PROBLEM TO SOLVE
Replicate the data exactly, every line included.

DATASET EXCERPT

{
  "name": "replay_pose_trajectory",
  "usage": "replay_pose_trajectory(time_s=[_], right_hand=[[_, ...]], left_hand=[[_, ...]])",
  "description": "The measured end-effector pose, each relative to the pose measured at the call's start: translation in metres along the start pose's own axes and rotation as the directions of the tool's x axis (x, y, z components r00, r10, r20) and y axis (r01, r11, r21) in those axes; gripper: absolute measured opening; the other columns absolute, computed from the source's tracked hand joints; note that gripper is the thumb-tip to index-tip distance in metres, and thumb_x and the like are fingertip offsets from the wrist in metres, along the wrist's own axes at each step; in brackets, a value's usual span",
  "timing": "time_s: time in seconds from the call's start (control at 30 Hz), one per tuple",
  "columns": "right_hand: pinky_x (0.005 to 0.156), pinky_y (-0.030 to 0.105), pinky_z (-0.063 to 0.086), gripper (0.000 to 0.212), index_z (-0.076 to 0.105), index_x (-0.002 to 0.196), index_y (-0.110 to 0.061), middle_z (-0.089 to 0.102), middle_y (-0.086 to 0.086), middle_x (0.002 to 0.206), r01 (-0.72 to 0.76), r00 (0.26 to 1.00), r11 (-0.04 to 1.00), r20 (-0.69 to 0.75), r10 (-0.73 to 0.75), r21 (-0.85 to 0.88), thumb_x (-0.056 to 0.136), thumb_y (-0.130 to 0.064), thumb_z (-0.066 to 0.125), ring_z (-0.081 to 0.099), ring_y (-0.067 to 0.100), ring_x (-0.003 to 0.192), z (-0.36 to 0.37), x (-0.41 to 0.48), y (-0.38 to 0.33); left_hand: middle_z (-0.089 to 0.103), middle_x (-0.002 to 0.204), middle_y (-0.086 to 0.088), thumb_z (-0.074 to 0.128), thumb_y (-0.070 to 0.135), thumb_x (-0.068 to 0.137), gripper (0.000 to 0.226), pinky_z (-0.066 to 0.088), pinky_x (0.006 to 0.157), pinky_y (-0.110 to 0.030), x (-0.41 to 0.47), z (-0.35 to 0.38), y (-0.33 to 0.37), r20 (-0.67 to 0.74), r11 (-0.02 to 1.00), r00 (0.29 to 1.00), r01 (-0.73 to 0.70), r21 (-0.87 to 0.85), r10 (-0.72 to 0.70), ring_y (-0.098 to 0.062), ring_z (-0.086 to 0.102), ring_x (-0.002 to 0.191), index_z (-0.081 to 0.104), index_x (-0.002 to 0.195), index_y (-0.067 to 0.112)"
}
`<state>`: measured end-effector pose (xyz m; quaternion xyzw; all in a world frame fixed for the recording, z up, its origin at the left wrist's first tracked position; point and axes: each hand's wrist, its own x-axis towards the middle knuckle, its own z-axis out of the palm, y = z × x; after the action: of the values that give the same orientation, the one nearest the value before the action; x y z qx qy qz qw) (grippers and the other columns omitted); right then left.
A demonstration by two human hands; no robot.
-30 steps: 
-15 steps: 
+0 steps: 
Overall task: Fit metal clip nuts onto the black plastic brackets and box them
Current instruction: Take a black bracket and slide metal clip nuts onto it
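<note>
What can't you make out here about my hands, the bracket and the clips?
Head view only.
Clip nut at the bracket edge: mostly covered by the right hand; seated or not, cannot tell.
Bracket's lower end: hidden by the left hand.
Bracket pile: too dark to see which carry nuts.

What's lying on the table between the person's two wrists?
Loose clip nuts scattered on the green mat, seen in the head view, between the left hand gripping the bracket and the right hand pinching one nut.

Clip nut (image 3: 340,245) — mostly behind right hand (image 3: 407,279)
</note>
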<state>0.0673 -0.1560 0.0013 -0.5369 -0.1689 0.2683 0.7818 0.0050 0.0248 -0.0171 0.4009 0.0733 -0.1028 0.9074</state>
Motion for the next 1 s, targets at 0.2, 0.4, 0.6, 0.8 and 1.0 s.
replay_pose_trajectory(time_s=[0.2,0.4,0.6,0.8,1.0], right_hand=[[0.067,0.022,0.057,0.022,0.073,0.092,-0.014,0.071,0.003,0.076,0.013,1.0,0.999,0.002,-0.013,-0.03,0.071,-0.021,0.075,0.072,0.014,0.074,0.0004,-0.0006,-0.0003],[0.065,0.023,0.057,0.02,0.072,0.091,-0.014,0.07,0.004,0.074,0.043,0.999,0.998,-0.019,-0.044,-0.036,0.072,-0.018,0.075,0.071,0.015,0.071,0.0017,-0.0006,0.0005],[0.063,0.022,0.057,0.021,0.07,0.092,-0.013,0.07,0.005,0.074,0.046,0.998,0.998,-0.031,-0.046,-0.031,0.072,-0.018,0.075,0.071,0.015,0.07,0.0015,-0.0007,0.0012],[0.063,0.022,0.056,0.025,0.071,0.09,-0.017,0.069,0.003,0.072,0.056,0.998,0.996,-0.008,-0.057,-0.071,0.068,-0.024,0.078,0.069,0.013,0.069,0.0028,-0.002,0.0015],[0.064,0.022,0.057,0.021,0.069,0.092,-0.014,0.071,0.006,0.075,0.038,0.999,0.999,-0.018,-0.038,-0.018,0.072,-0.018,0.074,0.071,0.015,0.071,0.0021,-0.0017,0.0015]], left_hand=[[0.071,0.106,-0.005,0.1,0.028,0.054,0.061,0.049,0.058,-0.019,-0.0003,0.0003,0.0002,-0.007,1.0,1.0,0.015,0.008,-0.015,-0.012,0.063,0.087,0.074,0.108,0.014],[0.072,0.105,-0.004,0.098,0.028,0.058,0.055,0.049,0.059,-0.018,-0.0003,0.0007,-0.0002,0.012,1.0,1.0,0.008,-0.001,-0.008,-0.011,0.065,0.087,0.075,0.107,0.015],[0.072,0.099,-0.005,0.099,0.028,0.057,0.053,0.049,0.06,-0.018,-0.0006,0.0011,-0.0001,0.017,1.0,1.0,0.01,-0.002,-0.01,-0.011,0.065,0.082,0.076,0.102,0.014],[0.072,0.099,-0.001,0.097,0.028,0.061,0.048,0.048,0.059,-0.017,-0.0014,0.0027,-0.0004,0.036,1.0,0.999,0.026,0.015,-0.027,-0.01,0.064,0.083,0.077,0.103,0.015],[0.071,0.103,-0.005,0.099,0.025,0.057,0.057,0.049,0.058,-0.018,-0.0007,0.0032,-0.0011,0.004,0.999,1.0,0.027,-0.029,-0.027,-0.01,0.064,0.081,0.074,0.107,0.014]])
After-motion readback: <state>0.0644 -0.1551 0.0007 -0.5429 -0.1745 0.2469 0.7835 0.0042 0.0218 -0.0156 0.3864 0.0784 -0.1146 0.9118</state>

RESPONSE FOR THIS EXERCISE
{
  "name": "replay_pose_trajectory",
  "usage": "replay_pose_trajectory(time_s=[_], right_hand=[[_, ...]], left_hand=[[_, ...]])",
  "description": "The measured end-effector pose, each relative to the pose measured at the call's start: translation in metres along the start pose's own axes and rotation as the directions of the tool's x axis (x, y, z components r00, r10, r20) and y axis (r01, r11, r21) in those axes; gripper: absolute measured opening; the other columns absolute, computed from the source's tracked hand joints; note that gripper is the thumb-tip to index-tip distance in metres, and thumb_x and the like are fingertip offsets from the wrist in metres, along the wrist's own axes at each step; in brackets, a value's usual span",
  "timing": "time_s: time in seconds from the call's start (control at 30 Hz), one per tuple",
  "columns": "right_hand: pinky_x (0.005 to 0.156), pinky_y (-0.030 to 0.105), pinky_z (-0.063 to 0.086), gripper (0.000 to 0.212), index_z (-0.076 to 0.105), index_x (-0.002 to 0.196), index_y (-0.110 to 0.061), middle_z (-0.089 to 0.102), middle_y (-0.086 to 0.086), middle_x (0.002 to 0.206), r01 (-0.72 to 0.76), r00 (0.26 to 1.00), r11 (-0.04 to 1.00), r20 (-0.69 to 0.75), r10 (-0.73 to 0.75), r21 (-0.85 to 0.88), thumb_x (-0.056 to 0.136), thumb_y (-0.130 to 0.064), thumb_z (-0.066 to 0.125), ring_z (-0.081 to 0.099), ring_y (-0.067 to 0.100), ring_x (-0.003 to 0.192), z (-0.36 to 0.37), x (-0.41 to 0.48), y (-0.38 to 0.33); left_hand: middle_z (-0.089 to 0.103), middle_x (-0.002 to 0.204), middle_y (-0.086 to 0.088), thumb_z (-0.074 to 0.128), thumb_y (-0.070 to 0.135), thumb_x (-0.068 to 0.137), gripper (0.000 to 0.226), pinky_z (-0.066 to 0.088), pinky_x (0.006 to 0.157), pinky_y (-0.110 to 0.030), x (-0.41 to 0.47), z (-0.35 to 0.38), y (-0.33 to 0.37), r20 (-0.67 to 0.74), r11 (-0.02 to 1.00), r00 (0.29 to 1.00), r01 (-0.73 to 0.70), r21 (-0.87 to 0.85), r10 (-0.72 to 0.70), ring_y (-0.098 to 0.062), ring_z (-0.086 to 0.102), ring_x (-0.002 to 0.191), index_z (-0.081 to 0.104), index_x (-0.002 to 0.195), index_y (-0.067 to 0.112)"
}
`<state>`: measured end-effector pose (xyz m; quaternion xyzw; all in a world frame fixed for the recording, z up, its origin at the left wrist's first tracked position; point and axes: each hand's wrist, its own x-axis towards the middle knuckle, its own z-axis out of the palm, y = z × x; after the action: of the values that give the same orientation, the one nearest the value before the action; x y z qx qy qz qw) (grippers and the other columns omitted); right then left.
A demonstration by two human hands; no robot.
-30 steps: 
-15 steps: 
+0 steps: 
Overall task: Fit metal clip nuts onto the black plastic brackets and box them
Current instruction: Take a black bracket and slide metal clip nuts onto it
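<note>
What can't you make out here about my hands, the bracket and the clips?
Head view only.
Clip nut at the bracket edge: mostly covered by the right hand; seated or not, cannot tell.
Bracket's lower end: hidden by the left hand.
Bracket pile: too dark to see which carry nuts.

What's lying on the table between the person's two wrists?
Loose clip nuts scattered on the green mat, seen in the head view, between the left hand gripping the bracket and the right hand pinching one nut.

Clip nut (image 3: 340,245) — mostly behind right hand (image 3: 407,279)
</note>
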<state>0.0673 -0.1560 0.0013 -0.5369 -0.1689 0.2683 0.7818 0.0050 0.0248 -0.0171 0.4009 0.0733 -0.1028 0.9074</state>
Motion for the next 1 s, targets at 0.2, 0.4, 0.6, 0.8 and 1.0 s.
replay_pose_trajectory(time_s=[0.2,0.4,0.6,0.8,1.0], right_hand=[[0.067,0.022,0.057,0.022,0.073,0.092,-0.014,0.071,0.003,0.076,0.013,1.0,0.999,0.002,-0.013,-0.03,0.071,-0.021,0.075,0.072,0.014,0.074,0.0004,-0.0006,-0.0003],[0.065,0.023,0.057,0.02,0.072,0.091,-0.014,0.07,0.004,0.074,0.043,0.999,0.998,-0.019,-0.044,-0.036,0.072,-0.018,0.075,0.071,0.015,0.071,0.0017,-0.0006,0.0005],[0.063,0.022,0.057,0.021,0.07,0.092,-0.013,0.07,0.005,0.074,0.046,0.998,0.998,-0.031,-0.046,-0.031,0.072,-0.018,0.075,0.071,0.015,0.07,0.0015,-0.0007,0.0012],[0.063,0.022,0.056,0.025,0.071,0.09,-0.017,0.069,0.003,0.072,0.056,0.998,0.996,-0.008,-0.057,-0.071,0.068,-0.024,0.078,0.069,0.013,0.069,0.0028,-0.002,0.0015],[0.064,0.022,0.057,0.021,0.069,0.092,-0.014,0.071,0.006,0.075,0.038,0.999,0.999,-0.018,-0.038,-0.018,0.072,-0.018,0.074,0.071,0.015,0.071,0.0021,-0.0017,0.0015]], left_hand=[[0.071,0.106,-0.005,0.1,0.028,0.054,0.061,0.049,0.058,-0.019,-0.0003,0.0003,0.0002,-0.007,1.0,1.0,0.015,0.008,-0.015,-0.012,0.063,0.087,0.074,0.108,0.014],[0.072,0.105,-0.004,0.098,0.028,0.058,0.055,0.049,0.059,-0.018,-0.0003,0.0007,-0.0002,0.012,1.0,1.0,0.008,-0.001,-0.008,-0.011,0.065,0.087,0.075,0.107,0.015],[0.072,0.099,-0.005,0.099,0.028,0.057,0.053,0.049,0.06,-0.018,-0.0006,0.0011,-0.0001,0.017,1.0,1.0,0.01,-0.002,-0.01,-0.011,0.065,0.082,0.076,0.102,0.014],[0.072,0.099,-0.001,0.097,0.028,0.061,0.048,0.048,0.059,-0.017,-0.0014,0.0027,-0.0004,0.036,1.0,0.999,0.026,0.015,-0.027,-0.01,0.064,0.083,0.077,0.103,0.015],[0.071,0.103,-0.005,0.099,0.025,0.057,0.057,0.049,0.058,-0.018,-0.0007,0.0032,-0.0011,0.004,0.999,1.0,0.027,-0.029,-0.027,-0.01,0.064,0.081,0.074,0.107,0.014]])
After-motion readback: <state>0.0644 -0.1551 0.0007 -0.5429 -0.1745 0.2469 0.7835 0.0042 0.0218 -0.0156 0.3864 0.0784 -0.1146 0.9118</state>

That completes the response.